Of course, when it's developers on the receiving end of such tracking they
will complain loudly (as they did recently about GitLab). A reflection of the
sheer hypocrisy that runs right through programming profession.

------
throwaway69173
Spotify’s advertisements in which millennials exclaim amazement at the idea of
playing music without an internet connection.

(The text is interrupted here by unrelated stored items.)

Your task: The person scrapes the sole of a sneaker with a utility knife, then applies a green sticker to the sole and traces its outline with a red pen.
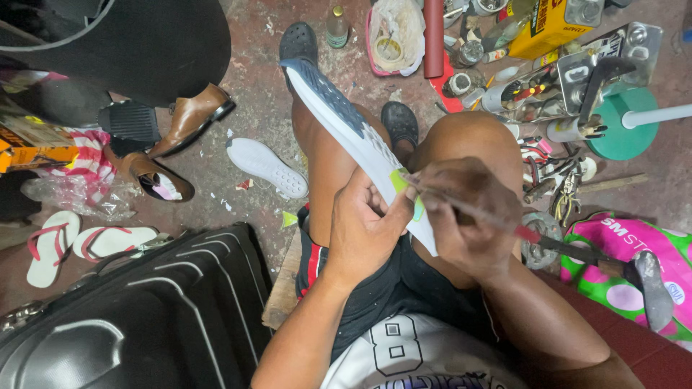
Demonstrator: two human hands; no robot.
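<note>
On the stained reddish concrete floor (252,86) of a cluttered workroom, I sit with my bare knees up, and things lie all around me. At ten o'clock a brown leather dress shoe (191,119) rests on its side, with a second brown shoe (153,178) just below it. Near the centre a loose white rubber sole (267,167) lies flat. At eight o'clock a pair of white flip-flops with red straps (79,245) sits beside a black ribbed hard-shell suitcase (144,317). At one to two o'clock a heap of tools, tins and bottles (533,79) crowds the floor, with a yellow box (548,25) at the top. At four o'clock lies a pink and green spotted bag (634,248).

The white and grey sports shoe with a blue-grey treaded sole (346,122) is across my lap, toe pointing to eleven o'clock, sole side turned up and leftward.

My left hand (364,227) is closed around the heel end of the shoe, fingers curled tight against its edge. My right hand (465,216) is clenched on a thin red-handled tool (504,225), whose tip touches the shoe near a yellow-green patch (398,180) at the heel; the handle runs out toward four o'clock.
</note>
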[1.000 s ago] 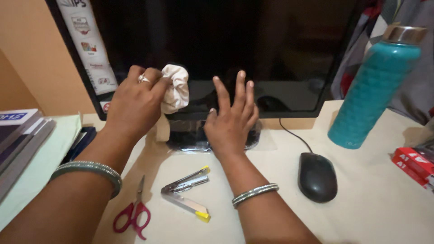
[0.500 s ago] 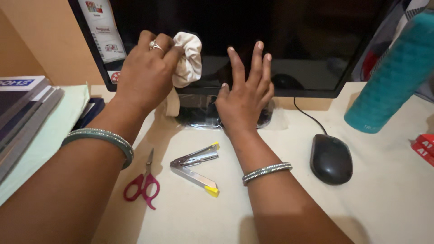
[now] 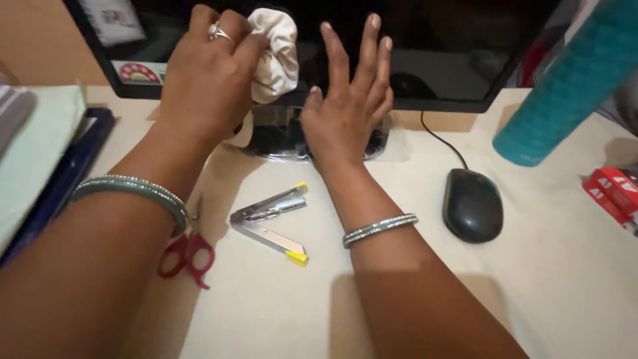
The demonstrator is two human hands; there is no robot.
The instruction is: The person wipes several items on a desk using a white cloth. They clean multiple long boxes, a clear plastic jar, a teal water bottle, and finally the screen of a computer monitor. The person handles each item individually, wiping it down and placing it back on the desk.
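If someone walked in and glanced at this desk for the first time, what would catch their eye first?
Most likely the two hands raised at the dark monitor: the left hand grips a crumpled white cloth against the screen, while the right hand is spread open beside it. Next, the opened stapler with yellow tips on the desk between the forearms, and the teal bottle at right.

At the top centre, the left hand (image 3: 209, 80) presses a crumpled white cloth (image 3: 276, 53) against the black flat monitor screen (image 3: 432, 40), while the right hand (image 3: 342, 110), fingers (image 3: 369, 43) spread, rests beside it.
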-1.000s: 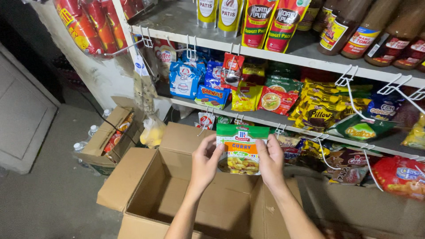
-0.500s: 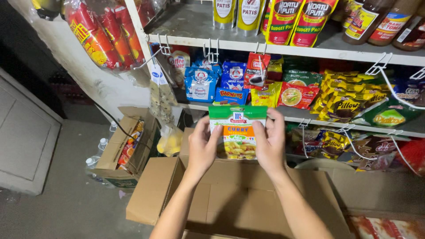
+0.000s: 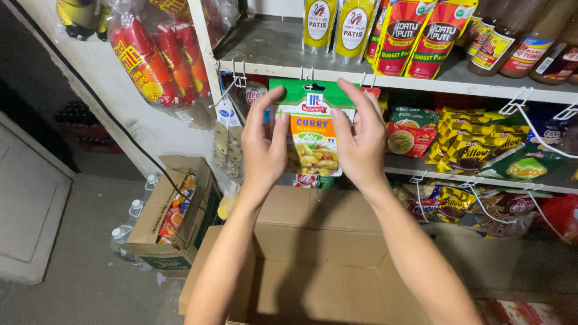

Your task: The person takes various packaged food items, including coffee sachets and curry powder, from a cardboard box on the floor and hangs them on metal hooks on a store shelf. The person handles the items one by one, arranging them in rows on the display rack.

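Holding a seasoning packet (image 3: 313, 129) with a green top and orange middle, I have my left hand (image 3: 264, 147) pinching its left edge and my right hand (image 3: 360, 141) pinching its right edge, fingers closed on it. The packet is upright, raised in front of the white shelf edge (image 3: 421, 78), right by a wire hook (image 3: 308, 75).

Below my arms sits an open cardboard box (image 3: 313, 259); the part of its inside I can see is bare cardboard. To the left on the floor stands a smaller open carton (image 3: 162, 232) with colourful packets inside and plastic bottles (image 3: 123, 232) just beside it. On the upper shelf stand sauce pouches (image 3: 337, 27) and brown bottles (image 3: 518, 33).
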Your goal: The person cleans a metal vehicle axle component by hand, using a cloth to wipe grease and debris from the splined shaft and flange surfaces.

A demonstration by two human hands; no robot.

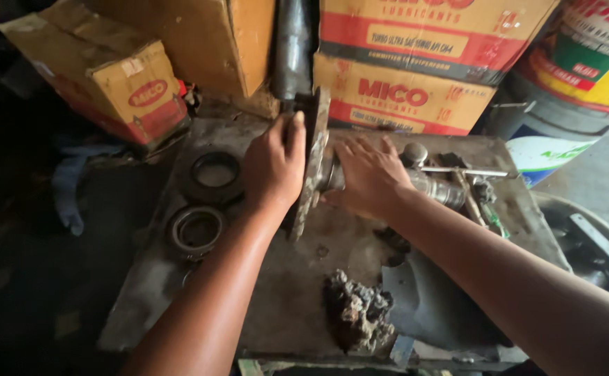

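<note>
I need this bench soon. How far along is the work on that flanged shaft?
Done: two bearing rings lie off to the left on the bench. In hand: the left hand grips the flange, and the right hand lies on the shaft. Left: tools and a greasy clump lie out.
</note>
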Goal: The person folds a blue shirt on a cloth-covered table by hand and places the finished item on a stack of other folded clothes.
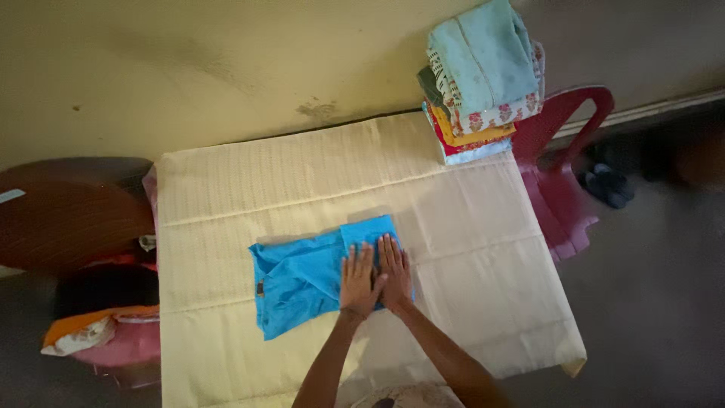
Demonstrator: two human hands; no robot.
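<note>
A bright blue garment (302, 276) lies partly folded in the middle of a table covered with a cream cloth (302, 181). My left hand (358, 281) and my right hand (395, 272) rest flat side by side on the garment's right part, fingers spread and pointing away from me. Both palms press on the blue fabric where a folded flap lies on top. Neither hand grips anything.
A stack of several folded clothes (479, 79) sits at the table's far right corner. A red plastic chair (563, 162) stands to the right, dark sandals (608, 185) beside it. A brown round surface (68, 223) and a bundle of clothes (106, 329) are at the left.
</note>
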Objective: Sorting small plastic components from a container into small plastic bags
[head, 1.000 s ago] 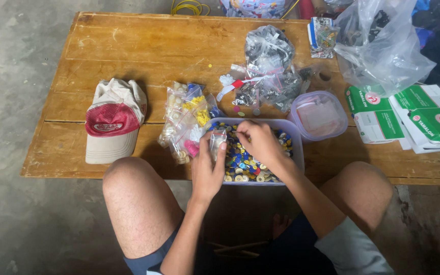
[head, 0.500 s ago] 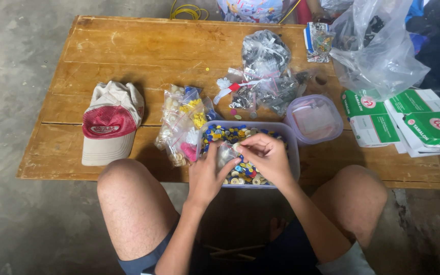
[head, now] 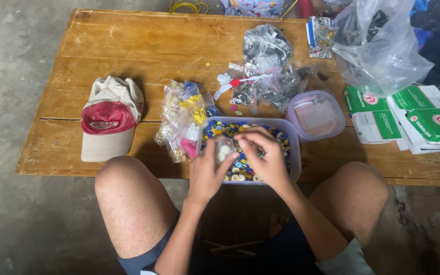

Probably accurate for some tiny portion, which is astounding no matter how
small of a group that is.

------
mattkevan
That software and tools built by idealists with the aim of increasing personal
freedom is being used to create the greatest, most comprehensive system of
surveillance and control the world has ever seen.

------
sidcool
Tech addiction. Information addiction. Addiction to HN, TechCrunch and Elon
Musk. I spend more time dreaming about tech than actually doing anything about
it..

------
buboard
\- Technical: I hate when i get a call on skype and 2 computers and a phone
start ringing in concert. And this is default behavior that cant be turned
off. I think a lot of apps do that

\- Apps that spam your contacts list and notifications that keep coming even
when you closed the app. In the name of dumbproofing everything we ve made it
hard to keep secrets secret

\- Probably not getting out of the house as much

\- An anxiety with people's public image, e.g. not being seen in any picture
breaking out of your curated public character. This is something that young
people obsess over, while previous generations wouldn't give a toss really.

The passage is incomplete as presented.